Problem to solve: Skip the pictures and copy all the data that follows exactly.

*-*-*

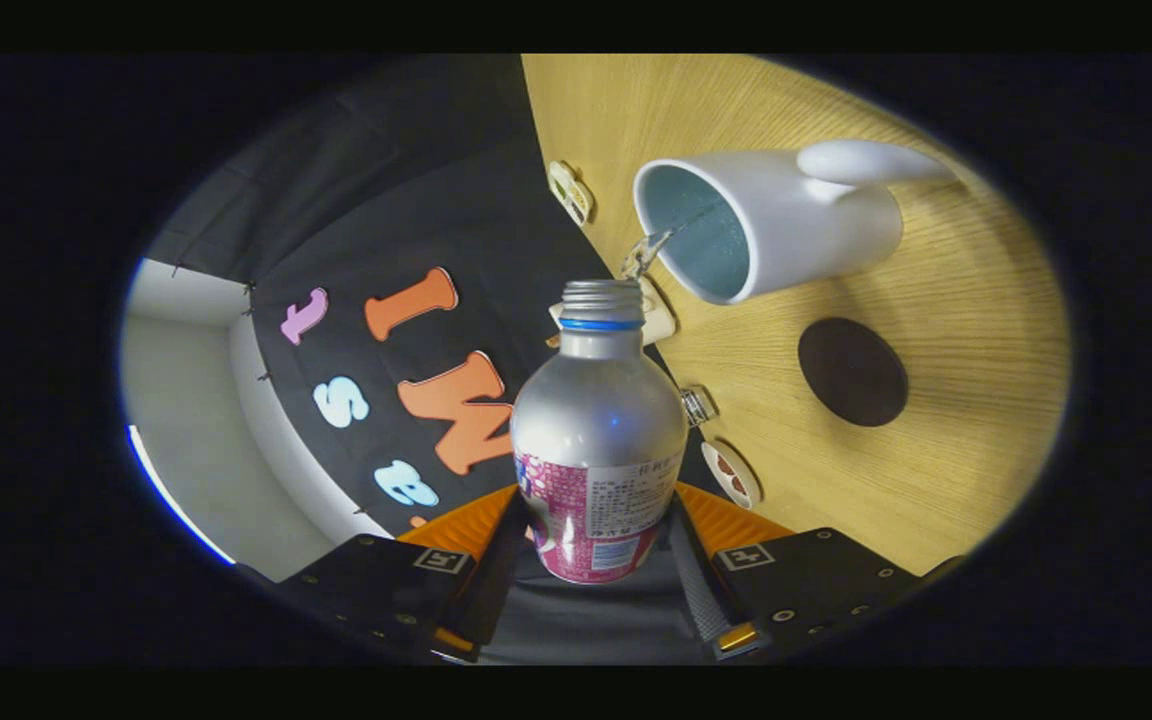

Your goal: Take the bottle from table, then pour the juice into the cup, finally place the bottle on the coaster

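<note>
Closest thing up front is the gripper, with both fingers pressed onto the lower, labelled part of the bottle, one on each side, so the jaws are closed around it. It's a silver metal bottle with a pink label and a blue ring under the threaded neck, cap off. The whole view is rolled sideways, so the bottle is tipped over relative to the wooden table.

Taking the bottle as the reference: just beyond its open mouth a thin stream of liquid runs into the white cup, which stands on the table with its handle on the far side from the bottle. The dark round coaster sits on the table beside the cup, apart from it, and well off to the side of the bottle's shoulder. A few small clips line the table edge near the bottle.
</note>
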Demonstrator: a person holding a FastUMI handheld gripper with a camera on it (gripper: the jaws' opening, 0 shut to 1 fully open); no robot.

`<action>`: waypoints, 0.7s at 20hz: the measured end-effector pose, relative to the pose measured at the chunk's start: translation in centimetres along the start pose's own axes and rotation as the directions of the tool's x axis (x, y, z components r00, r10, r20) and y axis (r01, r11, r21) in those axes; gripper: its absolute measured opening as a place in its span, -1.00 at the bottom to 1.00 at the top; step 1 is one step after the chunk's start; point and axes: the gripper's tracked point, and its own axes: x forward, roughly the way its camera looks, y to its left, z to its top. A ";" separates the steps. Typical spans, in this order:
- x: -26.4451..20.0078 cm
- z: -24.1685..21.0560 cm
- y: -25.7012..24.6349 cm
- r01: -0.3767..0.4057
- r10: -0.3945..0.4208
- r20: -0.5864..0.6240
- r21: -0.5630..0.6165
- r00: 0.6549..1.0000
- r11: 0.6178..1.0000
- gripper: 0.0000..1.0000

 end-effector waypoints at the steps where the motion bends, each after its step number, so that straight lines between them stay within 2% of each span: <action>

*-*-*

Answer to this task:
Your goal: Take the bottle from table, then pour the juice into the cup, finally place the bottle on the coaster

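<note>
Closest thing up front is the gripper, with both fingers pressed onto the lower, labelled part of the bottle, one on each side, so the jaws are closed around it. It's a silver metal bottle with a pink label and a blue ring under the threaded neck, cap off. The whole view is rolled sideways, so the bottle is tipped over relative to the wooden table.

Taking the bottle as the reference: just beyond its open mouth a thin stream of liquid runs into the white cup, which stands on the table with its handle on the far side from the bottle. The dark round coaster sits on the table beside the cup, apart from it, and well off to the side of the bottle's shoulder. A few small clips line the table edge near the bottle.
</note>
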Demonstrator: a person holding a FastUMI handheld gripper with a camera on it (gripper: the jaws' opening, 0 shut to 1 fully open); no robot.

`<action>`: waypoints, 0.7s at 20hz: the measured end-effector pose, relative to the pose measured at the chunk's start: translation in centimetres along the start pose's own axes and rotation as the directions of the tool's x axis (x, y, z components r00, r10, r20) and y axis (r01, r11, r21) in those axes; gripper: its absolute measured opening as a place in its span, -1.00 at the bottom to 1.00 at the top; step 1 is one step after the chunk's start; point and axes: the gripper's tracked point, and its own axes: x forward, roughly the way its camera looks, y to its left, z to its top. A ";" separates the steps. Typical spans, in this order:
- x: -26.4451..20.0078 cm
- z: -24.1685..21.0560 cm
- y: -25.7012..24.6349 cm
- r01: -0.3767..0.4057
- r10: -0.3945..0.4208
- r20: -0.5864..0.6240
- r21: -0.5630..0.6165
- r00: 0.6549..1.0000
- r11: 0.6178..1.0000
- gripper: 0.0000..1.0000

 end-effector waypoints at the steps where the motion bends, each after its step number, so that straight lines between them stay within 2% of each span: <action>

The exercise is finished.